Improved Space Forest: A Meta Ensemble Method

Atıf İçin Kopyala

AMASYALI M. F.

IEEE TRANSACTIONS ON CYBERNETICS, cilt.49, sa.3, ss.816-826, 2019 (SCI-Expanded)

Yayın Türü: Makale / Tam Makale
Cilt numarası: 49 Sayı: 3
Basım Tarihi: 2019
Doi Numarası: 10.1109/tcyb.2017.2787718
Dergi Adı: IEEE TRANSACTIONS ON CYBERNETICS
Derginin Tarandığı İndeksler: Science Citation Index Expanded (SCI-EXPANDED), Scopus
Sayfa Sayıları: ss.816-826
Anahtar Kelimeler: Bagging, classification, decision trees, ensemble, random forest, rotation forest, VC dimension
Yıldız Teknik Üniversitesi Adresli: Evet

Özet

The performance of the ensemble algorithms is related with the individual accuracy of the base learners and their results diversity. Individual accuracy of a base learner is directly related to the similarity between the original training set and the base learner's training set. When a modified training set by randomly selecting features/classes/samples is given to the base learners, the diversity is created but the individual accuracy is decreased. From this point of view, different ensemble algorithms can be seen as a selection between having more accurate but less diverse base learners and having more diverse but less accurate base learners. We propose a meta ensemble method named as improved space forest which adds generated and (hopefully) more accurate features to the original features. The new features are obtained from randomly selected original features. When the new features are more distinctive than the original ones, they are selected by the learners.

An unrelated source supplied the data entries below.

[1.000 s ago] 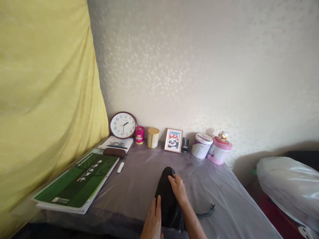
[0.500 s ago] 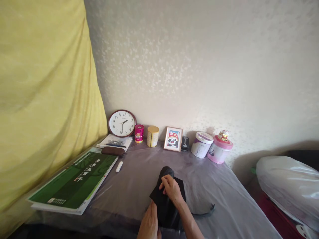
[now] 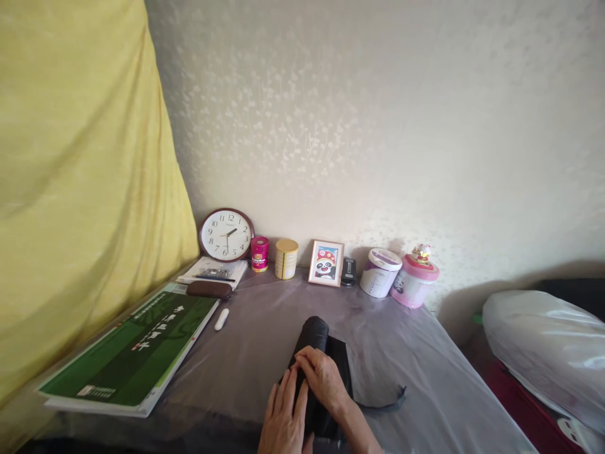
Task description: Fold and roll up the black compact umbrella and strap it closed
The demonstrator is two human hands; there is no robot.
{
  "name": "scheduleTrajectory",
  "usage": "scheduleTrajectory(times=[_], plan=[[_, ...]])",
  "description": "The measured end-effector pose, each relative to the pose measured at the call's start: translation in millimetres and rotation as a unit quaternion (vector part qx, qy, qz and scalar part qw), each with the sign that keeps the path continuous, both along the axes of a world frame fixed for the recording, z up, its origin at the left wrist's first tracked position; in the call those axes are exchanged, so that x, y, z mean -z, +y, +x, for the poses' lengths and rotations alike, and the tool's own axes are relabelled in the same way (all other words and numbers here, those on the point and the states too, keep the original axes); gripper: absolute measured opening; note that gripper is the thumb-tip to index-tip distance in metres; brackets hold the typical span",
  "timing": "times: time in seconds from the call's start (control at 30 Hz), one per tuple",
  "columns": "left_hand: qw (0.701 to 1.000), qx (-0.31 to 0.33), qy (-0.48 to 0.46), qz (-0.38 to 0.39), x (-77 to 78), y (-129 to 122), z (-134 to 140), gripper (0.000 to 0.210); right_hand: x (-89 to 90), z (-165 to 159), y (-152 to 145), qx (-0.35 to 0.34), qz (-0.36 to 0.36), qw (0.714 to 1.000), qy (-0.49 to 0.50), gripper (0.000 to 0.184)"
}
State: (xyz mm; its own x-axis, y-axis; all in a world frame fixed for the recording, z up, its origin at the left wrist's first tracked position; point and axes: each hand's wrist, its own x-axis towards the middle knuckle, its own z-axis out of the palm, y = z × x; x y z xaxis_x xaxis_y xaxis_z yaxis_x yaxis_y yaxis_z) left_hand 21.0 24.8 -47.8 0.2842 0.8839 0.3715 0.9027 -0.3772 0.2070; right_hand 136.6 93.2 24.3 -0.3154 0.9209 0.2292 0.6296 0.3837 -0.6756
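A black, soft-looking sheet [image 3: 341,353] lies near the front of the table, partly rolled into a thick tube [image 3: 316,331] that points away from me. Across the near left part of the tube rests my left hand [image 3: 286,410], its fingers stretched out and slightly apart. My right hand [image 3: 321,378] is on top of the tube with curled fingers pressed together on the black material, their tips close to the left fingertips. What exactly the right fingertips pinch is hidden. A thin dark strap [image 3: 382,407] trails out to the right on the table.
To the left lie a large green book [image 3: 137,353], a brown case [image 3: 209,289] and a small white stick-like object [image 3: 221,319]. Along the wall stand a clock [image 3: 227,234], a pink tin [image 3: 259,254], a yellow-lidded can [image 3: 286,260], a panda picture frame [image 3: 326,263] and two tubs [image 3: 379,273].
My left hand has come up from the sheet's left edge onto the roll. My right hand has shifted slightly toward me, and the left flap no longer sticks out. The view has turned slightly.
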Motion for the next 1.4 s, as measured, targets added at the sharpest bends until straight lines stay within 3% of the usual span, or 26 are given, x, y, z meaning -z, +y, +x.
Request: scheduleTrajectory(times=[0.2,0.37,0.47,0.67,0.8,0.9,1.03,1.13,1.3,1.4], plan=[[0.999,-0.037,-0.009,-0.039,21.0,2,10,0.076,5.2,6,-8,-0.053,0.085,0.995,-0.01,0.024],[0.997,-0.04,-0.009,-0.066,28.0,4,11,0.072,14.9,10,8,-0.072,0.129,0.988,-0.036,0.023],[0.991,-0.047,-0.001,-0.122,21.6,6,11,0.075,22.5,11,27,-0.06,0.123,0.989,-0.057,0.027],[0.964,-0.04,-0.052,-0.258,-5.4,7,10,0.084,31.9,14,66,-0.027,0.13,0.988,-0.083,0.033],[0.955,-0.034,-0.071,-0.287,-19.3,8,9,0.083,38.3,16,86,0.039,0.146,0.986,-0.073,0.032],[0.952,-0.037,-0.065,-0.296,-25.6,7,10,0.081,45.1,27,92,0.135,0.164,0.975,-0.068,0.032],[0.958,-0.017,-0.073,-0.278,-29.9,4,8,0.078,53.2,63,78,0.273,0.189,0.942,-0.037,0.039],[0.961,-0.008,-0.09,-0.261,-29.5,1,6,0.077,54.8,90,52,0.327,0.155,0.932,-0.035,0.039],[0.974,-0.006,-0.103,-0.204,-23.2,-5,5,0.079,48.4,95,6,0.276,0.024,0.961,-0.012,0.033],[0.974,-0.002,-0.115,-0.193,-18.5,-6,4,0.085,43.4,83,-11,0.269,-0.007,0.963,0.014,0.031]])
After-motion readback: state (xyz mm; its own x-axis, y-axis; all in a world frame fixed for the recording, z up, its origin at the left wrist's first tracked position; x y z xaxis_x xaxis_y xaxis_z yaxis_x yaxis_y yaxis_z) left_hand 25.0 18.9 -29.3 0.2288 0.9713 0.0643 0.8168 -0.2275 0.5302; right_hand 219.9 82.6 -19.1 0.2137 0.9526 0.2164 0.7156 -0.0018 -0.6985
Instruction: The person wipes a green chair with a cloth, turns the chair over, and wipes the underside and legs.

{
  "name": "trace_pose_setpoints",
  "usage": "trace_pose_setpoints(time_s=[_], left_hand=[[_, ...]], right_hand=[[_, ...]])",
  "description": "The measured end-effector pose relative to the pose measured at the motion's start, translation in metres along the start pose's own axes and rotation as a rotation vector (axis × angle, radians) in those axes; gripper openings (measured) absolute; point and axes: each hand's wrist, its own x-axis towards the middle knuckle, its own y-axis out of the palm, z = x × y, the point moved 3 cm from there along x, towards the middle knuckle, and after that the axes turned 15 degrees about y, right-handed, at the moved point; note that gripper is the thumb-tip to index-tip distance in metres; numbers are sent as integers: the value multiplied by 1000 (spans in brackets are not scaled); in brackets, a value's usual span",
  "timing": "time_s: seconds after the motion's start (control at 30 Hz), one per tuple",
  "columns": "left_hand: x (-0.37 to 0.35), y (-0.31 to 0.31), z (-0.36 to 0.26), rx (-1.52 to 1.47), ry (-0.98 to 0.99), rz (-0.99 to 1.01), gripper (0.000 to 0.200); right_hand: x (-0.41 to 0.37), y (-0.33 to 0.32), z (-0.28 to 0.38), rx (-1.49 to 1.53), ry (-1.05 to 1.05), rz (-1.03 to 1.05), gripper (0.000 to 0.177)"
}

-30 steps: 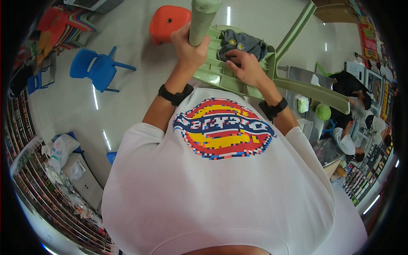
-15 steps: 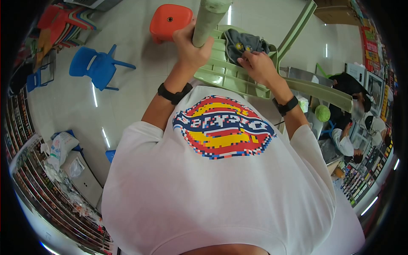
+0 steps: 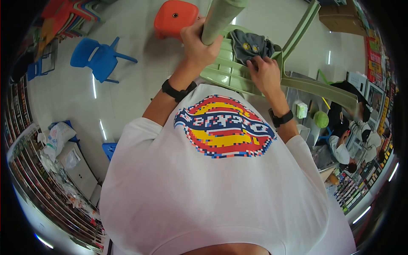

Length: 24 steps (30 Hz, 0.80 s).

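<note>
A light green plastic chair (image 3: 227, 78) is tipped in front of me, its ribbed underside and several legs showing. My left hand (image 3: 200, 46) is wrapped round one thick leg (image 3: 219, 21), which points up toward the camera. Against the ribs lies a bunched grey cloth (image 3: 245, 44) with yellow flower patterns. My right hand (image 3: 264, 73) has its fingers curled onto the cloth's near edge, beside the base of another leg (image 3: 299, 27). The fingertips are partly hidden in the folds.
A red stool (image 3: 174, 19) and a blue chair (image 3: 95, 59) stand on the floor at upper left. Stacked chairs (image 3: 70, 19) are behind them. Shelves line the left. On the right, people sit near a counter with a green ball-like object (image 3: 321, 119).
The chair and both hands have shifted slightly right in view. My right hand has moved a little down and right along the cloth. My left hand keeps its hold on the leg.
</note>
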Motion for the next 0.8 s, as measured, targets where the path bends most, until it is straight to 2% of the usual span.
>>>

So, the ensemble may have more accurate base learners. However, a different improved space is generated for each learner to create diversity. The proposed method can be used with different ensemble methods. We compared original and improved space versions of bagging, random forest, and rotation forest algorithms. Improved space versions have generally better or comparable results than the original ones. We also present a theoretical framework to analyze the individual accuracies and diversities of the base learners.